For a robust disaster recovery solution, most customers should consider ZRS. ZRS adds the least amount of extra cost for its added data redundancy benefits and is also the most seamless in the event of an outage. If your organization's policy or regulatory requirements require geo-redundancy for your data, consider either GRS or GZRS.

Geo-redundancy

If your storage account is configured with either GRS or GZRS replication, Azure will initiate the failover of the Storage Sync Service if the primary region is judged to be permanently unrecoverable or unavailable for a long time. No action is required from you in the event of a disaster.

Although you can manually request a failover of your Storage Sync Service to your GRS or GZRS paired region, we don't recommend doing this outside of large-scale regional outages because the process isn't seamless and might incur extra cost. To initiate the process, open a support ticket and request that both your Azure storage accounts that contain your Azure file share and your Storage Sync Service be failed over.

Warning

You must contact support to request your Storage Sync Service be failed over if you are initiating this process manually.
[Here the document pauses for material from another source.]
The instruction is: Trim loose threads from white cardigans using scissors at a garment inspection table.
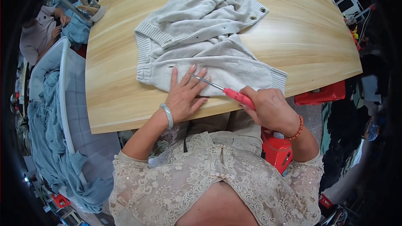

Attempting to create a new Storage Sync Service using the same server endpoints in the secondary region might result in extra data staying in your storage account because the previous installation of Azure File Sync won't be cleaned up.

Once a failover occurs, server endpoints will switch over to sync with the cloud endpoint in the secondary region automatically. However, the server endpoints must reconcile with the cloud endpoints. This might result in file conflicts, as the data in the secondary region might not be caught up to the primary.